For this QTM project, **I am interested in whether the amount of fries in a large order versus a small order justifies the higher cost**, and I will conduct a **two sample t test** with the data I have gathered. By doing this experiment, I want to figure out which size fries is a better deal so that the next time I know which size I should order with my 20 piece chicken nuggets.

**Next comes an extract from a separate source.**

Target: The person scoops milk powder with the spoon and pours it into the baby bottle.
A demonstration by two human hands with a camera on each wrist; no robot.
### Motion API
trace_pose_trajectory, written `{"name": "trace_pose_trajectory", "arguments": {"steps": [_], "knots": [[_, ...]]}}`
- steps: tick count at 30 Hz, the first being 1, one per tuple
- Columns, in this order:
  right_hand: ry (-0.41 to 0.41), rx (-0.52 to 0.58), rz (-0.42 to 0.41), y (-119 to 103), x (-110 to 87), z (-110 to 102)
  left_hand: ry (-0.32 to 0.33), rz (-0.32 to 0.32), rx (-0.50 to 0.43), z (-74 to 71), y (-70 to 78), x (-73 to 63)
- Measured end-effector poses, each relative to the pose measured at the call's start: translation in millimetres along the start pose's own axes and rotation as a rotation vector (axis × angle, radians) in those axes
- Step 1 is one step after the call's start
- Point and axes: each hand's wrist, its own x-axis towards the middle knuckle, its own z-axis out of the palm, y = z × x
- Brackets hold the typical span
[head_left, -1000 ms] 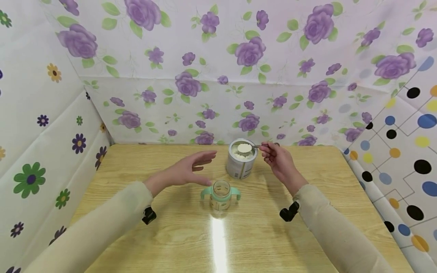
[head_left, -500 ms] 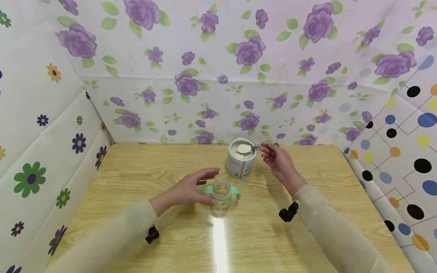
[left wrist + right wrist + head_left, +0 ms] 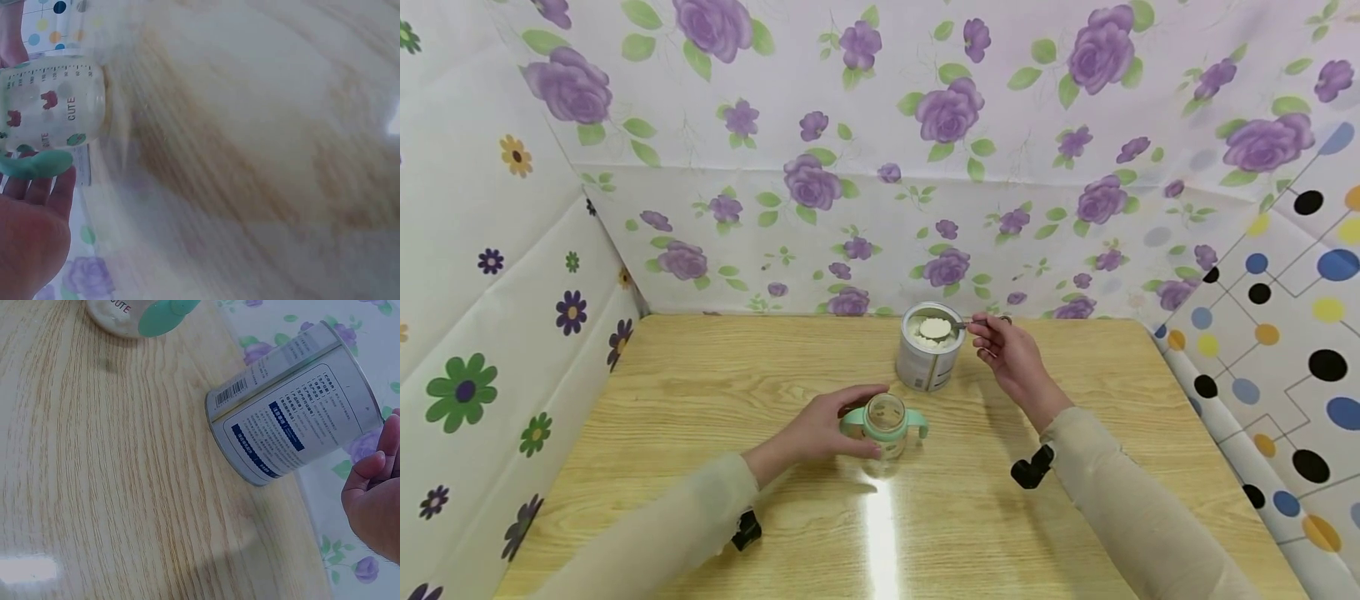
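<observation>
A clear baby bottle [image 3: 889, 446] with mint-green side handles and no lid stands upright on the table. My left hand [image 3: 822, 427] curves around its left side, thumb along the front and fingers behind. In the left wrist view the fingers lie behind one green handle [image 3: 44, 164]. My right hand [image 3: 1017, 358] pinches the handle of a spoon [image 3: 962, 325], which carries a heap of cream-coloured powder over the mouth of an open tin [image 3: 917, 367]. More powder shows inside the tin. From the right wrist view the spoon is hidden.
Behind and to the right of the bottle, the tin stands near the back of the wooden table [image 3: 715, 367]. Flower-printed cloth [image 3: 737, 242] hangs along the back edge, with patterned cloth at both sides. A bright reflection lies in front of the bottle.
My left hand has come down and toward me, from beyond the bottle to around its left side. The right hand and the loaded spoon have hardly moved.
</observation>
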Motion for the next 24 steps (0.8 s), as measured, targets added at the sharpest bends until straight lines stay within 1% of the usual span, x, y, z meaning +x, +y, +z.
{"name": "trace_pose_trajectory", "arguments": {"steps": [5,8,16,20,24], "knots": [[0.005,-0.001,0.000,0.4,-0.9,0.3,0.050,0.008,0.022,5.6,-2.7,0.5],[0.008,0.004,0.001,-0.2,-1.2,0.3,0.066,0.016,0.024,7.4,-3.5,0.5],[0.023,0.027,0.006,-6.6,-4.4,-0.8,0.072,0.033,0.024,9.2,-5.2,1.7],[0.025,0.065,0.006,-13.6,-5.8,1.3,0.071,0.013,0.016,8.8,-5.2,1.5],[-0.001,0.092,0.005,-22.6,-8.8,6.3,0.072,-0.001,0.015,7.9,-6.1,0.5]]}}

Assumptions for the two sample t test:

* **Randomization**:
For this experiment, I used three different McDonald’s locations (Duluth, Suwanee, Decatur) on three different days to randomize my sample. At each location, my friends/family and I ordered 5 small and 5 large Fries to get a total sample of 15 small fries and 15 large fries.

* **Indepedence**:
The sample values are independent of each other. The price of small fries did not affect the price of large fries and vice versa. The prices at one location did not affect the prices at a different location.

* **Normality**:
I forcibly...I mean kindly asked my friends to help me with this project by buying and eating fries with me.For a valid sample mean, the sample population size should be greater than or equal to 30, and my experiment fails to meet these conditions. However, 15 small and 15 large fries was the extent of the budget, and I did not want monetary restrictions deter me from exploring my interest with Mcfries, so I proceeded with the experimental project.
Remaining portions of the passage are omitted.